This romance, by the author of Freckles and Girl of the Limberlost, reminded me of the novels of Grace Livingston Hill, an author I hadn’t thought about in a long time.
Hill’s messages are simple in nature: good versus evil. As Hill believed the Bible was very clear about what was good and evil in life, she reflected that design in her own works. She wrote about a variety of different subjects, almost always with a romance worked into the message and often essential to the return to grace on the part of one or several characters.
If her clear-cut descriptions of evil in man and woman were Hill’s primary subjects in her novels, a secondary subject would always be God’s ability to restore. Hill aimed for a happy, or at least satisfactory, ending to any situation, often focusing on characters’ new or renewed faith as impetus for resolution. ~Wikipedia
As in Livingston Hill’s novels, the romance in The Harvester is central to the action and theme of the story. The Girl, Ruth Jameson, has been brought low, physically, mentally, and spiritually, by grinding poverty, the death of her beloved mother, and the cruelty of her uncle, her only remaining family. The Harvester, a paragon of a man, carved and fortified by his closeness with nature, sees a vision of Ruth before he meets her, and he is determined to court her and teach her to return to health, enjoy the natural world, and eventually love The Harvester as he loves Ruth at first sight. The entire 375-page book chronicles this enormously high-minded and virtuous romance as well as The Harvester’s views on life, nature, and ethics.

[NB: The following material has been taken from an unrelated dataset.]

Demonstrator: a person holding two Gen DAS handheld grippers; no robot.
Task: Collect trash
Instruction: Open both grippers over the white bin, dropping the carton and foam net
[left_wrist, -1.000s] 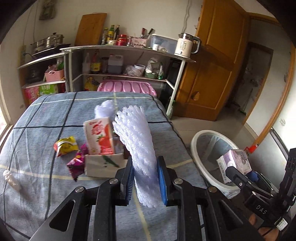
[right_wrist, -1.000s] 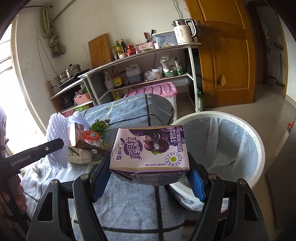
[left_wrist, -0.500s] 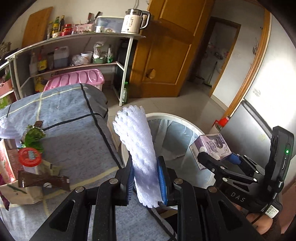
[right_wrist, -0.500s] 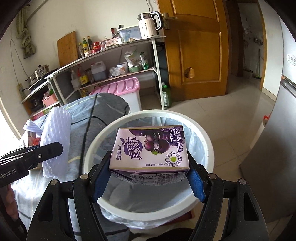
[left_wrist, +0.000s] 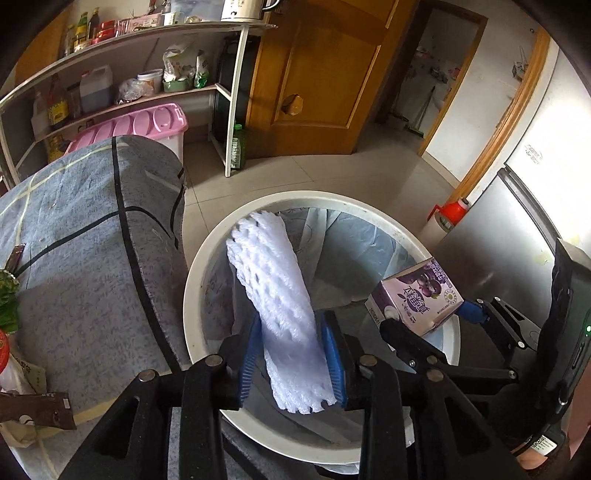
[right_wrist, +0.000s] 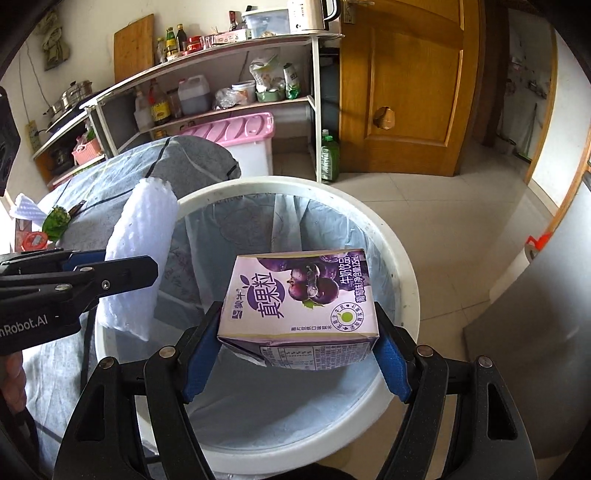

The Harvester (whose name is David Langston, but who is most often called simply “The Harvester” in the book) brings Ruth back from the brink of death, both physical and spiritual, by the force of his unassuming and principled stance, and he searches for ways to show her his undying love while never forcing her to feel as if she must respond to his feelings in kind.
What more could a girl ask for? The Harvester is a very old-fashioned story with an antiquated paradigm of human perfectibility (The Harvester) as well as human frailty (The Girl). Nevertheless, it was fascinating. Ms. Porter published this book in 1911, and the atmosphere of the story is definitely early twentieth century or turn of the century. There’s a whiff of fine Teddy Roosevelt “muscular Christianity” along with several nods to a softer, kinder Darwinian evolution and survival of the fittest. We are shaped by our environment and by our decisions, and God shapes the world through the process of evolution.
Toward the end of the book, David Langston preaches to a convention of medical doctors while giving a speech about his work of harvesting the medicinal plants of the woods where he lives:
“I am pleading with you, as men having the greatest influence of any living, to tell and to teach the young that a clean life is possible to them. The next time any of you are called upon to address a body of men tell them to learn for themselves and to teach their sons, and to hold them at the critical hour, even by sweat and blood, to a clean life; for in this way only can feeble-minded homes, almshouses, and the scarlet woman be abolished. In this way only can men arise to full physical and mental force and become the fathers of a race to whom the struggle for clean manhood will not be the battle it is with us.”
Even if you updated that language, can you imagine such a speech being given at an AMA convention nowadays? The Harvester would be laughed off the stage. Since the book is his, however, by virtue of the author’s having written it so, The Harvester gets an ovation and multiple accolades from the newspapers and from the doctors in attendance. And in the end he also gets the girl–a fine ending for an idealistic and exemplary romance.
I’m reading Laddie aloud to my girls right now, and we’re getting a huge kick out of it. It’s fun, but also very “perfect.”